SUPPLIED ENTRIES.
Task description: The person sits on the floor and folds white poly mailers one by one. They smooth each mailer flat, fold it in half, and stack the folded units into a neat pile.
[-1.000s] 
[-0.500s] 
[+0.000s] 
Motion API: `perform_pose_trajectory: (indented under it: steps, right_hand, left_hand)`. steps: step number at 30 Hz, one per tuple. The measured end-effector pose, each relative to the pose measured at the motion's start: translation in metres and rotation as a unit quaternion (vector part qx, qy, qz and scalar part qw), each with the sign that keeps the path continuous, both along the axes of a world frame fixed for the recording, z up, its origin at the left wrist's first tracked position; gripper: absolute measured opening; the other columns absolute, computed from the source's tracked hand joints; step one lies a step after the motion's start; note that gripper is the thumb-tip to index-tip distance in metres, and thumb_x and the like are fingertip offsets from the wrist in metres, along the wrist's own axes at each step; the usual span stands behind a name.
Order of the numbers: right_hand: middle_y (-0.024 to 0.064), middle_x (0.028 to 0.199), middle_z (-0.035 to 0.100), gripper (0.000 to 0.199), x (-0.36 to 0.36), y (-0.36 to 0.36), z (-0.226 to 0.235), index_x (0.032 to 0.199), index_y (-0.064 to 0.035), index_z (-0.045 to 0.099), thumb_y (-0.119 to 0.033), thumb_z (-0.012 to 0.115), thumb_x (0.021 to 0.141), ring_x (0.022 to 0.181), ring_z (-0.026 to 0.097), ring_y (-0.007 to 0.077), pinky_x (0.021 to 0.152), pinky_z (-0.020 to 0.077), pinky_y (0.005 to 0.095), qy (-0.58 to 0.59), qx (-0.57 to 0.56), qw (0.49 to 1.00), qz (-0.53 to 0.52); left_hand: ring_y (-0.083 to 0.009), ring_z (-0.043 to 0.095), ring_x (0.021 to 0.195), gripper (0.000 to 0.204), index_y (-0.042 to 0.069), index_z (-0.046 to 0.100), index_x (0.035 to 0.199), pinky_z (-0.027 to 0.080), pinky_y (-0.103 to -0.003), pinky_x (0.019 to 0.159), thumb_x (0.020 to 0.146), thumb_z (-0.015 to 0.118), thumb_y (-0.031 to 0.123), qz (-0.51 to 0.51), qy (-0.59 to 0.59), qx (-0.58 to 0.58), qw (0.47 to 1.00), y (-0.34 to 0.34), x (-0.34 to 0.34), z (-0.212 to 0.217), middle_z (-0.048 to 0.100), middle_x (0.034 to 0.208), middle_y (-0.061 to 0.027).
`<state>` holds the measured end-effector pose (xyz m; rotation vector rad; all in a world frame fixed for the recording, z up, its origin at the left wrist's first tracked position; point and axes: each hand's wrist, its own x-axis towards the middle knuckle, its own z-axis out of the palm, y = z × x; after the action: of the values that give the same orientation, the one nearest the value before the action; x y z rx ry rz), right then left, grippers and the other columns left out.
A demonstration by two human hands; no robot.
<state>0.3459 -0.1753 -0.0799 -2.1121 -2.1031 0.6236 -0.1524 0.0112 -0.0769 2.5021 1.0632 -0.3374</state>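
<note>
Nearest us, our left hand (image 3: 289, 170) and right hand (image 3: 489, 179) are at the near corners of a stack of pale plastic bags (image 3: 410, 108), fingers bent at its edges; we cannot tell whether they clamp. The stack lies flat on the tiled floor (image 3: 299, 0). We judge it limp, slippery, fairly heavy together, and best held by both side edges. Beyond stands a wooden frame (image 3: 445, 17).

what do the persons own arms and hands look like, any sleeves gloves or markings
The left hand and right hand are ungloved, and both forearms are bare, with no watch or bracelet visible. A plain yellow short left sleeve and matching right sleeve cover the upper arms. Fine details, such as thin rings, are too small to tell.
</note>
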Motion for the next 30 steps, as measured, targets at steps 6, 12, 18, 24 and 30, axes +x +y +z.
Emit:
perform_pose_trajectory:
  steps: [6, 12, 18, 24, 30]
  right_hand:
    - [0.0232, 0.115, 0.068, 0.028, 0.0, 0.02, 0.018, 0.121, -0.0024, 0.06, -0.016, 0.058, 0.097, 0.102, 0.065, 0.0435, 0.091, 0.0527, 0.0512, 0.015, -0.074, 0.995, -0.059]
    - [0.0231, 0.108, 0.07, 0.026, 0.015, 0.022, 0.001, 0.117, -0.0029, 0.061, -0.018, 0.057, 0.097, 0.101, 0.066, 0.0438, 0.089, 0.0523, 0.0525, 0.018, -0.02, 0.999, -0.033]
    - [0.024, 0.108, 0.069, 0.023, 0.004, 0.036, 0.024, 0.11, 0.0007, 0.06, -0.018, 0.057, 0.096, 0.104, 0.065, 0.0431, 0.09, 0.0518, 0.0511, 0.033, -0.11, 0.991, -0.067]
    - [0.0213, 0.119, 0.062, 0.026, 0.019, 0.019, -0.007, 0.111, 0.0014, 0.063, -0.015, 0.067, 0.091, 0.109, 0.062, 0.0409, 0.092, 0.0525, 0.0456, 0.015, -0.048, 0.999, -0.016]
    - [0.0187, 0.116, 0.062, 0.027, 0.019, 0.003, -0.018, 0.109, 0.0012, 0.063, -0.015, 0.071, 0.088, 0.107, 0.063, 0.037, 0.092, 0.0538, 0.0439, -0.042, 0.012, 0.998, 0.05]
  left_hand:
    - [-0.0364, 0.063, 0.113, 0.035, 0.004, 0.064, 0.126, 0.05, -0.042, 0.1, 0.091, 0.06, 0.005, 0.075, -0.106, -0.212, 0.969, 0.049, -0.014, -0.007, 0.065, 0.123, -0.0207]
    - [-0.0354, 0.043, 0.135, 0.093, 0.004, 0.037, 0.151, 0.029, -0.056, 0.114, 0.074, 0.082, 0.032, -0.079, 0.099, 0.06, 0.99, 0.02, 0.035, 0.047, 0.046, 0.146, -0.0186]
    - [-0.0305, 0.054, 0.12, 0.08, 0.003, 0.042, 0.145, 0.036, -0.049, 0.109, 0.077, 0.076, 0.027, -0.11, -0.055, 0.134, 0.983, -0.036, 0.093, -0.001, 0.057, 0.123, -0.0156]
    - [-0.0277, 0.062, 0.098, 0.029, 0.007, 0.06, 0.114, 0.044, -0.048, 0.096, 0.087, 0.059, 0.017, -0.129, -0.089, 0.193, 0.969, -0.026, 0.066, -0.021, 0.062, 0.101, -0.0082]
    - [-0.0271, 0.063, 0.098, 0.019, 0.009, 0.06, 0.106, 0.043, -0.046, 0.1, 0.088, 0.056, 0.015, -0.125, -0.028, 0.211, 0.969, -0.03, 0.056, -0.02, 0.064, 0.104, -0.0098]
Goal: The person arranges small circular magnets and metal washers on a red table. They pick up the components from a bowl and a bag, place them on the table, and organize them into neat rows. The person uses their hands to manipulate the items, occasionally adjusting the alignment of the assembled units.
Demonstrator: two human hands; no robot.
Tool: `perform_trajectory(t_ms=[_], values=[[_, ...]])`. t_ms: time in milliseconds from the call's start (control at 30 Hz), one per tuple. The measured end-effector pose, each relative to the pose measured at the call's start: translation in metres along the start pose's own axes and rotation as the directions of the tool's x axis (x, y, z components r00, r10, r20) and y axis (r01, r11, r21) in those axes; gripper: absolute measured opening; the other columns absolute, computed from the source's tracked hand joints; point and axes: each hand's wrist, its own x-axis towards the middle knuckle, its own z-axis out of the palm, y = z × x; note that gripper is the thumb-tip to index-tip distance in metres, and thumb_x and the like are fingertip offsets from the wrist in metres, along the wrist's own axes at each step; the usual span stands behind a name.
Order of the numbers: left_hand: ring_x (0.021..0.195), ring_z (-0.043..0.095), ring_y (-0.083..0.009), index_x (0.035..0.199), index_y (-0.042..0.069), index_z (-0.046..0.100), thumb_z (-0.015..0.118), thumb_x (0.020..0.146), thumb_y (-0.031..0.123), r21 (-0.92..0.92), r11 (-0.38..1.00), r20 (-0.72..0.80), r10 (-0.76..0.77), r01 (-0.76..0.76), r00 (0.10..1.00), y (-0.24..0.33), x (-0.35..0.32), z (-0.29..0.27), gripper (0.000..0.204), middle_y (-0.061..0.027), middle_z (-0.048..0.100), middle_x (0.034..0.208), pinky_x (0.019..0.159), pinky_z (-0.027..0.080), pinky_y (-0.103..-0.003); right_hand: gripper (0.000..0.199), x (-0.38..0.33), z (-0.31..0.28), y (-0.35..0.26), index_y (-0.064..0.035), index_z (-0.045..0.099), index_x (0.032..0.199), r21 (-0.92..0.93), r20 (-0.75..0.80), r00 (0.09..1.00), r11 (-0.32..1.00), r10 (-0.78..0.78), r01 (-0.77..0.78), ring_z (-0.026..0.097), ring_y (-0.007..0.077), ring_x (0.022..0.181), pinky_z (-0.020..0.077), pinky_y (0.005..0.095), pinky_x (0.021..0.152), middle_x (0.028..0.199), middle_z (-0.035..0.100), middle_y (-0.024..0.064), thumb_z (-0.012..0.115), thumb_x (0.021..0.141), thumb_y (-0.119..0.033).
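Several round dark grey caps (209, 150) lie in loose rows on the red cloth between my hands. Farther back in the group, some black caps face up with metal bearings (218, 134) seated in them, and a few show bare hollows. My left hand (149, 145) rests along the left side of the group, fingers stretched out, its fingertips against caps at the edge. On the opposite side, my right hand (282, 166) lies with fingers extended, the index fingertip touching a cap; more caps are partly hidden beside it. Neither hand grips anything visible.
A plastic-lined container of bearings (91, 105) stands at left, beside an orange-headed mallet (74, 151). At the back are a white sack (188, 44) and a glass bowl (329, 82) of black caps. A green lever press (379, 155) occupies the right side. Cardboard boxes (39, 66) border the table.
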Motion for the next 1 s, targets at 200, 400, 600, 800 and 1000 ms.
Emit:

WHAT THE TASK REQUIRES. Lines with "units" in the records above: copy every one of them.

RESPONSE BELOW.
Task description: The person sits on the floor and folds white poly mailers one by one. They smooth each mailer flat, fold it in half, and stack the folded units into a neat pile.
Goal: The person arranges small circular magnets and metal washers on a red table. They pick up the components from a bowl and a bag, place them on the table, and organize them into neat rows. The person uses their hands to manipulate the items, occasionally adjusting the alignment of the assembled units.

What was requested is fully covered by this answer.